Work item –
Give the number of lines in the records below that include "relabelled", and nothing more.

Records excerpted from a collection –
● ● ● ● ●
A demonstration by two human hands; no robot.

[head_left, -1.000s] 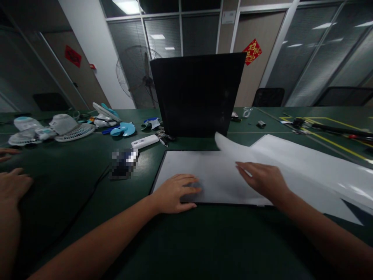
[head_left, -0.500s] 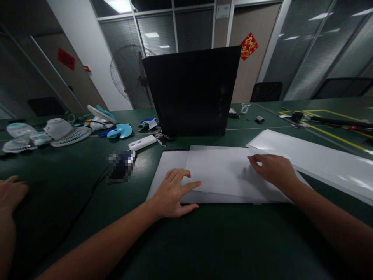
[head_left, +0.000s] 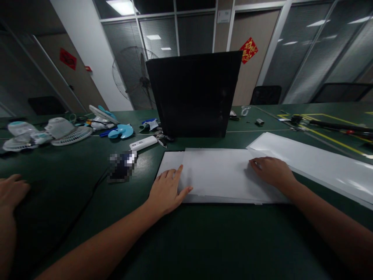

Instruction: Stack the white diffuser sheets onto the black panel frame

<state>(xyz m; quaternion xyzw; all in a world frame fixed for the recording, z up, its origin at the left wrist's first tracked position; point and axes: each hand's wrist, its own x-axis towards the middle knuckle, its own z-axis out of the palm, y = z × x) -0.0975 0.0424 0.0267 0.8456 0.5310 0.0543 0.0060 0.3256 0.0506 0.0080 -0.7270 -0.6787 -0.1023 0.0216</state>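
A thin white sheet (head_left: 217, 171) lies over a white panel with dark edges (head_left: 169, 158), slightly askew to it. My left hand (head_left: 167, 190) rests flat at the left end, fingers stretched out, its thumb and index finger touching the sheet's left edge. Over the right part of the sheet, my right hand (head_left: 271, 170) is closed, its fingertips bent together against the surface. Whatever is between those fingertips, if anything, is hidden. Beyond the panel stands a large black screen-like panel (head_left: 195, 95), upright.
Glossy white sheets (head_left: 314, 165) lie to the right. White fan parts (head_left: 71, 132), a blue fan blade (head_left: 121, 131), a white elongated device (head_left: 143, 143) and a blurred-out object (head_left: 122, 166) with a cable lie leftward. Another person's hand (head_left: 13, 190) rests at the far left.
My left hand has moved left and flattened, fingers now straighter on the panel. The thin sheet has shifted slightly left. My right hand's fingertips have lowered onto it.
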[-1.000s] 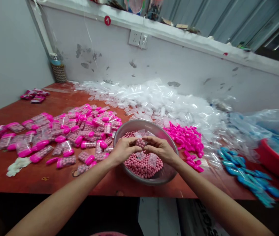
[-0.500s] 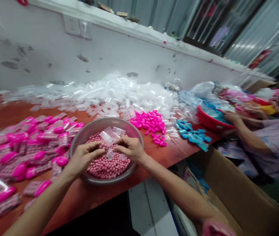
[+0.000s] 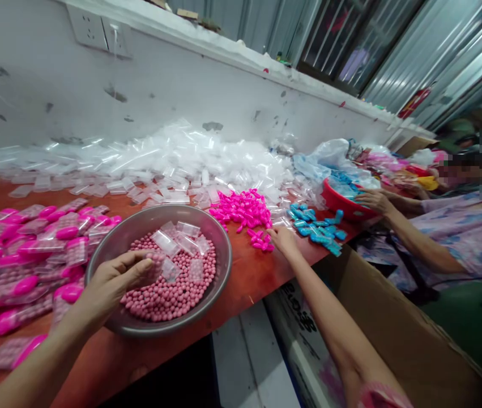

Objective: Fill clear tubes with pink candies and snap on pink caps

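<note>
My left hand (image 3: 115,280) is closed in a pinch over the left side of a grey metal bowl (image 3: 226,266). Between its thumb and fingers is a small clear plastic case (image 3: 154,267) with pink beads inside. Loose pink beads (image 3: 156,303) fill the bowl, and several clear cases (image 3: 166,243) lie on top of them. My right hand (image 3: 285,242) is right of the bowl, fingertips drawn together at the edge of a small group of bright pink caps (image 3: 260,240). A bigger heap of pink caps (image 3: 243,208) lies just behind.
Filled cases with pink caps (image 3: 24,249) cover the left of the red table (image 3: 241,277). Clear empty cases (image 3: 160,156) are heaped along the wall. Blue pieces (image 3: 315,226) lie at right. Beyond, a co-worker's hands (image 3: 374,201) are at a red basin (image 3: 336,204). A cardboard box (image 3: 393,317) stands below.
My right hand has left the bowl and moved right to the pink caps. The left hand stays over the bowl with the bead-filled case. The view has shifted slightly right.
</note>
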Motion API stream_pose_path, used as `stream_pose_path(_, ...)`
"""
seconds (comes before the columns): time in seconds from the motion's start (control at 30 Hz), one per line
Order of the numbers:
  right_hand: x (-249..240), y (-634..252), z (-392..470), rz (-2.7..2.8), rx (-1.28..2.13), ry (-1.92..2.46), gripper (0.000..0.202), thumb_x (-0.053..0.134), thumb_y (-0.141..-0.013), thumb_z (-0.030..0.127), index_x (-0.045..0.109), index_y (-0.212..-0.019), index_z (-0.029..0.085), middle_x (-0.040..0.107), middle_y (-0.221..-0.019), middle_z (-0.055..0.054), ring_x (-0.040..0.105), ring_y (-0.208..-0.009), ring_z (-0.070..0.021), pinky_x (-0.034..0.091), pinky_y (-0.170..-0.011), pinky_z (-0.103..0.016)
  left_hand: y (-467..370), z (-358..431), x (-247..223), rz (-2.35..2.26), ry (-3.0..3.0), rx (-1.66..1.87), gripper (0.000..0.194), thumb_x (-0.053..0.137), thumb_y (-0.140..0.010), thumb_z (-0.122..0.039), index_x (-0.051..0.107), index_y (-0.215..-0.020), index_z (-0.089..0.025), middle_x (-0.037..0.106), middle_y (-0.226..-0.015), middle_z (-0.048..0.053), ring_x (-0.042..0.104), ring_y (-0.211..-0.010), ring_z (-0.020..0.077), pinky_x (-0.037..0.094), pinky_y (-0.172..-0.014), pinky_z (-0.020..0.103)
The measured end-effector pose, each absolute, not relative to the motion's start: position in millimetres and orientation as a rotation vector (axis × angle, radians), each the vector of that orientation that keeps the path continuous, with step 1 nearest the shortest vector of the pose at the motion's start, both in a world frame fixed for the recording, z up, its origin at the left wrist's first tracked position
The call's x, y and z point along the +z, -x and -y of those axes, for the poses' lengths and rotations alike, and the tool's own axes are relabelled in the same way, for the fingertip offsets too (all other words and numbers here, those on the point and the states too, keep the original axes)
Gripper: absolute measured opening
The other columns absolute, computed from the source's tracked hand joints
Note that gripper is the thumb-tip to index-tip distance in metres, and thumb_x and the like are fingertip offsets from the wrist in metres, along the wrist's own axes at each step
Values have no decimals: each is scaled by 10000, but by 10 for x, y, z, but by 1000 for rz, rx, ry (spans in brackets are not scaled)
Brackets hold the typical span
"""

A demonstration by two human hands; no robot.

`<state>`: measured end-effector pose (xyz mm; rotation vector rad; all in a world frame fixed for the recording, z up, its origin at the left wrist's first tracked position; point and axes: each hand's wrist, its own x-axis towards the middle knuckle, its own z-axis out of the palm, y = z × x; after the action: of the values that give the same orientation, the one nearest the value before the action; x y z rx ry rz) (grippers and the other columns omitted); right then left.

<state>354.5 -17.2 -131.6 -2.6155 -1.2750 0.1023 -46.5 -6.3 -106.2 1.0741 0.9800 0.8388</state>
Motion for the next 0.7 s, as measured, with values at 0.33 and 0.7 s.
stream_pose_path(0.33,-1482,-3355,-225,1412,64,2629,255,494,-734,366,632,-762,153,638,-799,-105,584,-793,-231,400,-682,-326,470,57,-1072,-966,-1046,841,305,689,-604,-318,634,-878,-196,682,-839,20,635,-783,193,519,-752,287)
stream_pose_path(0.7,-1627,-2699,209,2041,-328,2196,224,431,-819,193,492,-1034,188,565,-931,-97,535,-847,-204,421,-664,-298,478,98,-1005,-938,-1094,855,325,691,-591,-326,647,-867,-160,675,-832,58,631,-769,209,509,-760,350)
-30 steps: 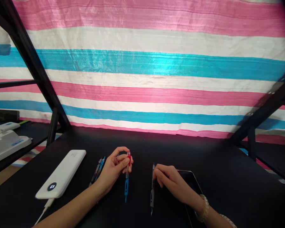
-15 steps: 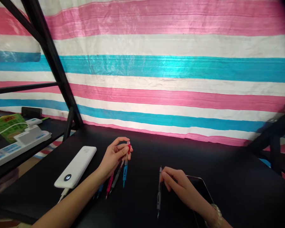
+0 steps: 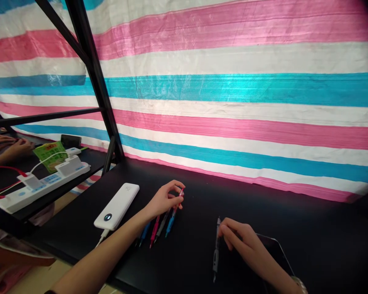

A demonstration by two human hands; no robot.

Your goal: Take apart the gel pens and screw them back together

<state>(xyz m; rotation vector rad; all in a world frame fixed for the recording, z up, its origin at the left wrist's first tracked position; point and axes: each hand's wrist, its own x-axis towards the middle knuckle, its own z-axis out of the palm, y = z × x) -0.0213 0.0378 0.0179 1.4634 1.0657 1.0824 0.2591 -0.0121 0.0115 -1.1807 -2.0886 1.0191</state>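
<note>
So the left hand [image 3: 167,199] has thumb and fingers pinched together on the red top end of a blue-grip pen [image 3: 171,225], which slants down towards the black table [image 3: 190,261], right beside a grey-grip pen [image 3: 162,227], a pink pen [image 3: 154,232] and a dark blue pen [image 3: 145,234]. Can't tell if its tip actually touches down. Right hand [image 3: 241,239] has its fingers closed on the upper part of a clear-and-grey pen [image 3: 216,253], tip pointing to the near side, with a dark tablet-like thing [image 3: 277,253] lying partly hidden behind that hand. White power bank [image 3: 118,206] with a cable [image 3: 102,237] plugged in sits left of the pens. Further left there's a loaded power strip [image 3: 46,188], plus another person's hands [image 3: 23,146] way back there
</note>
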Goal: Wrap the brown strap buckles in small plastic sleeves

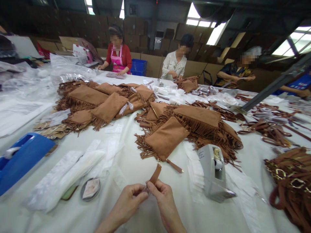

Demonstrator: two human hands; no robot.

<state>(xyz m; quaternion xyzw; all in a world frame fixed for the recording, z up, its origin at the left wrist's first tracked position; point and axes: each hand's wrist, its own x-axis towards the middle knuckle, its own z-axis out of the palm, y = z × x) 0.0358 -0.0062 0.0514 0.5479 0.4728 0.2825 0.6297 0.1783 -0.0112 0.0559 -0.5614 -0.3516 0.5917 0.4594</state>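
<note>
A brown fringed pouch [167, 137] lies flat in front of me, its short wrist strap [155, 173] hanging toward me from a small gold clasp. My right hand [164, 197] pinches the strap's near end between thumb and fingers. Close against it, my left hand [130, 202] is closed, its fingertips on a small bit of thin clear film at the strap's end. The film is partly hidden by the fingers. Beside the strap, a brown zipper pull [175, 165] sticks out from the pouch.
A grey tape dispenser [210, 174] stands right of my hands, a blue one [23, 161] far left. White plastic sleeves [70, 176] and a round dish [90, 189] lie left. More fringed pouches [109, 108] pile ahead; brown straps [291, 184] heap right. Several people work across the table.
</note>
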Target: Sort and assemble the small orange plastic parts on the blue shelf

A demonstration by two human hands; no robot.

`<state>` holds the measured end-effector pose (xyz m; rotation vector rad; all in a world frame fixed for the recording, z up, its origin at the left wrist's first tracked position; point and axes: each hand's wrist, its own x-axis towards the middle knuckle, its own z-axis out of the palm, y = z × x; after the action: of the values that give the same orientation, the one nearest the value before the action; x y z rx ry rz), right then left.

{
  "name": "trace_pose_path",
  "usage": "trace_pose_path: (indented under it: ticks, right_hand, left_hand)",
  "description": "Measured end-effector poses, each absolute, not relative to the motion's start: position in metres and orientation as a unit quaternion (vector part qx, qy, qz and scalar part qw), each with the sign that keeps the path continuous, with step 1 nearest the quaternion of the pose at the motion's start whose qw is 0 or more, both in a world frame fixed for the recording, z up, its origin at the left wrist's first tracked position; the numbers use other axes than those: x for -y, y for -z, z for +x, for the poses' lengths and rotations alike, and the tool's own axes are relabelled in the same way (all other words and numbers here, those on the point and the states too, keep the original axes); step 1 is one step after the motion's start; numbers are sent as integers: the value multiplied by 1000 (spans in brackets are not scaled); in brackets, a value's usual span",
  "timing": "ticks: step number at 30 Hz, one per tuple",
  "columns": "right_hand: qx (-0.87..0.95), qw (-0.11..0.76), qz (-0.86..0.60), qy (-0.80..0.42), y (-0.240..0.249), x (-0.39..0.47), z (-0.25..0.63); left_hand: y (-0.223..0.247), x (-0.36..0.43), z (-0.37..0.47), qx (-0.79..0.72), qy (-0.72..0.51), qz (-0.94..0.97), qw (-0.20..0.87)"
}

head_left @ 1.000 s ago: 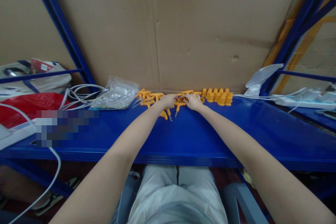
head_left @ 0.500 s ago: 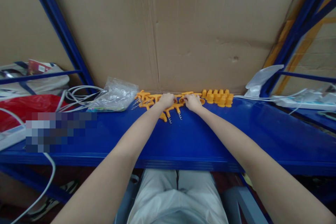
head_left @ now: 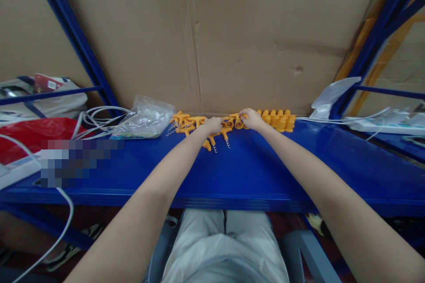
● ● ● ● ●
Task response –
2